Many Indigenous persons and communities don't recognize disability the way that Western culture does. Within Indigenous culture, communities include everyone. The communities move at the pace of the whole community. They have a very different perspective on disability—the Western perspective versus Indigenous cultural perspective. We’re trying to bring those together in the work and the advocacy that we do. It's not so much that it's difficult, it's just different. It's a different viewpoint, it's a different perspective.  

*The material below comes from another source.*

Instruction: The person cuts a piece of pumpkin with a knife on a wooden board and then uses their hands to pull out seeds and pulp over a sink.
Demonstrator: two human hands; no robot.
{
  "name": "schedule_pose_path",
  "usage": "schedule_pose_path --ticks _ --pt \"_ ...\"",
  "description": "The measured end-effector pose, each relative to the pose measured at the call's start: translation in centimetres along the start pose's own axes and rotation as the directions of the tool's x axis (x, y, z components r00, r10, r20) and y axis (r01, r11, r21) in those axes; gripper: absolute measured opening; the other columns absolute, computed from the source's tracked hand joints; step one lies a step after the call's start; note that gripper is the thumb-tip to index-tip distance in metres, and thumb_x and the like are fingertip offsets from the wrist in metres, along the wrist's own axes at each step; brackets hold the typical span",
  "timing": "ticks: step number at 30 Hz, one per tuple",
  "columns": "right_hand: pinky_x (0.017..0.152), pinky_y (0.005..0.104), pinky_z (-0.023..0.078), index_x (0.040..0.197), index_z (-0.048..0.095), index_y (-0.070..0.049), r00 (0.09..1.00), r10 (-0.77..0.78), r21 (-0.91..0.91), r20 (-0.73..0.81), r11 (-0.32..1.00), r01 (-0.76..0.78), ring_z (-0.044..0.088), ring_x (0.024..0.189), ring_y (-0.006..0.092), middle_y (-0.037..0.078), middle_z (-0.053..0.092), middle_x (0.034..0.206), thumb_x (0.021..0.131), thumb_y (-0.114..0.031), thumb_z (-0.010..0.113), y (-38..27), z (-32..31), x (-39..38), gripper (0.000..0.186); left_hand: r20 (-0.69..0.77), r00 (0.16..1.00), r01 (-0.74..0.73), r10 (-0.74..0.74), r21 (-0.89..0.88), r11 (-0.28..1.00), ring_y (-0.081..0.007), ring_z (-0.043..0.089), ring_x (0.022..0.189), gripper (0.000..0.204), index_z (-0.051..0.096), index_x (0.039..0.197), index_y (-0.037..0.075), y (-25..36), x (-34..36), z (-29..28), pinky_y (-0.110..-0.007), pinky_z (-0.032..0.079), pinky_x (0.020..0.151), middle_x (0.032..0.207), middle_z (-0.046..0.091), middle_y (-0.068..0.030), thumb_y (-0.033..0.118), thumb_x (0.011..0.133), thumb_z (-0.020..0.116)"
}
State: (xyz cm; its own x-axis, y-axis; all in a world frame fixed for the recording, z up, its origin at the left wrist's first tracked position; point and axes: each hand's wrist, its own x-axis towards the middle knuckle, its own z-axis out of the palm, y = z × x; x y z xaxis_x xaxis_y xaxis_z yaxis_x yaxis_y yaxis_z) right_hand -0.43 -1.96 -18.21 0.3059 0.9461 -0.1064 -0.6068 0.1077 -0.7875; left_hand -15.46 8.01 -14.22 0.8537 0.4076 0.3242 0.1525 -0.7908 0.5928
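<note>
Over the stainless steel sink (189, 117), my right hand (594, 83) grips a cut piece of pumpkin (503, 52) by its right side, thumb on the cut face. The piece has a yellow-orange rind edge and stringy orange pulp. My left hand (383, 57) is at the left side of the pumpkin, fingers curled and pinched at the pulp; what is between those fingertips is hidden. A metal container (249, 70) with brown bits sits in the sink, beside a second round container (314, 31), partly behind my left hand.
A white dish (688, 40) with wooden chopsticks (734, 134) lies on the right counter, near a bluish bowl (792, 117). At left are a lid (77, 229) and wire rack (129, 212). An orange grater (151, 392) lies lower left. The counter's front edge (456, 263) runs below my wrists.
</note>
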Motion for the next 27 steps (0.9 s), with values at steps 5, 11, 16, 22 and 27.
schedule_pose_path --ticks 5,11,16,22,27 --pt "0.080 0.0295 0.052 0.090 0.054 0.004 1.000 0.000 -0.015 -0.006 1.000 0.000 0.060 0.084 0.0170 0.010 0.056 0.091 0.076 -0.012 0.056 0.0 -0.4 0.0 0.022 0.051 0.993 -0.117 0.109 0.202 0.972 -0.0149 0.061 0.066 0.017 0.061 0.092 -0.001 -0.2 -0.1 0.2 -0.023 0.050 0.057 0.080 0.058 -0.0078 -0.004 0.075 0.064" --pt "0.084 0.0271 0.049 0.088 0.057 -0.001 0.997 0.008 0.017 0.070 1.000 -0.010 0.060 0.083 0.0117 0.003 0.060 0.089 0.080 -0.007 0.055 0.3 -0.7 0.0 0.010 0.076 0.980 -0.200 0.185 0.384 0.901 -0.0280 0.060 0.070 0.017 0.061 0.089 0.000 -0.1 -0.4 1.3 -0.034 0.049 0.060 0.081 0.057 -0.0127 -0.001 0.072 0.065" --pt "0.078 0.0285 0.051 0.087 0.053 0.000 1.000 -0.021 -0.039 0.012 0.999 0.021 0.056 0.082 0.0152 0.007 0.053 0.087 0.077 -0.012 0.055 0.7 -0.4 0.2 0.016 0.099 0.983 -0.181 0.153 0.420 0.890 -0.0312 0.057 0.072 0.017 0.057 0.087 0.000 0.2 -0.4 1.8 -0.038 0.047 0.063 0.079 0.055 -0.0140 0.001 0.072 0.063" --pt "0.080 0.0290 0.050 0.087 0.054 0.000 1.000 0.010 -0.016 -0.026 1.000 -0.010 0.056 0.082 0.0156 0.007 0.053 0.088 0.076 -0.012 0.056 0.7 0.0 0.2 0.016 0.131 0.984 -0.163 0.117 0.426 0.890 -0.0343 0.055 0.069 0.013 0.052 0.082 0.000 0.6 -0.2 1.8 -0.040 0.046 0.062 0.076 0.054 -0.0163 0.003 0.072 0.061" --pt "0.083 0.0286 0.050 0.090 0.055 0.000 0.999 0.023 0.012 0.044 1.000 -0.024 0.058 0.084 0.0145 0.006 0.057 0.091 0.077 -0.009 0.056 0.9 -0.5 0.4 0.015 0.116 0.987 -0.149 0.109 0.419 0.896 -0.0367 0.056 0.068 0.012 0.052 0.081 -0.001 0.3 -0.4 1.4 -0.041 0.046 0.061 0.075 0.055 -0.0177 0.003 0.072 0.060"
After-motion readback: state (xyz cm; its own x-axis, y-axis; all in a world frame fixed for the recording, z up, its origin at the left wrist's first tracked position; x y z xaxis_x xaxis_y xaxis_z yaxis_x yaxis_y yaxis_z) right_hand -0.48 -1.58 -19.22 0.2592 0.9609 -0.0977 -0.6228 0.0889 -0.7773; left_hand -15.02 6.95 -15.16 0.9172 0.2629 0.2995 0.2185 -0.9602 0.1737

It's important to understand Indigenous communities and how people think about disability. There are financial services available, but we have to prove they have a disability, and an individual may think, “my child doesn't have this disability.” You have to be able to work together in a culturally safe way to let the individual know that we can improve their child’s quality of life and help their child live a more inclusive life without saying there's something wrong with their child. A lot of times people perceive disability negatively; when it's seen as a positive in the work that you do, you approach things differently. We really want to approach it with a positive perspective and be able to provide supports and services to improve the lives of children, without impeding the beliefs of the family.  


Anything else not mentioned that you feel it is important to share? 

Indigenous Disability Awareness Month is really about getting buy-in from the government, raising awareness, and highlighting how much more impactful disability is in Indigenous communities because of all the socioeconomic barriers that are well documented—those barriers have a greater impact on disability and there are fewer supports, services, and resources available. There's a greater need for capacity around disability. And I think it's just raising that awareness. We're seeing a big shift in the government's commitment around disability and around Indigenous rights. I think there's opportunity to do a lot of work in this space. We now have a platform to speak about some of the issues and we know that the work we're doing is to give a voice to Indigenous disability—to empower Indigenous persons living with disability to do the work that needs to be done. 

It's fundamentally important to allow persons living with disability to do this work. That's something the government has to consider and honour when they're looking at funding non-profits, to ensure the work that organizations do is led by persons living with disability. One part of Indigenous Disability Awareness Month is to really celebrate the ability of Indigenous persons living with disability to do this work.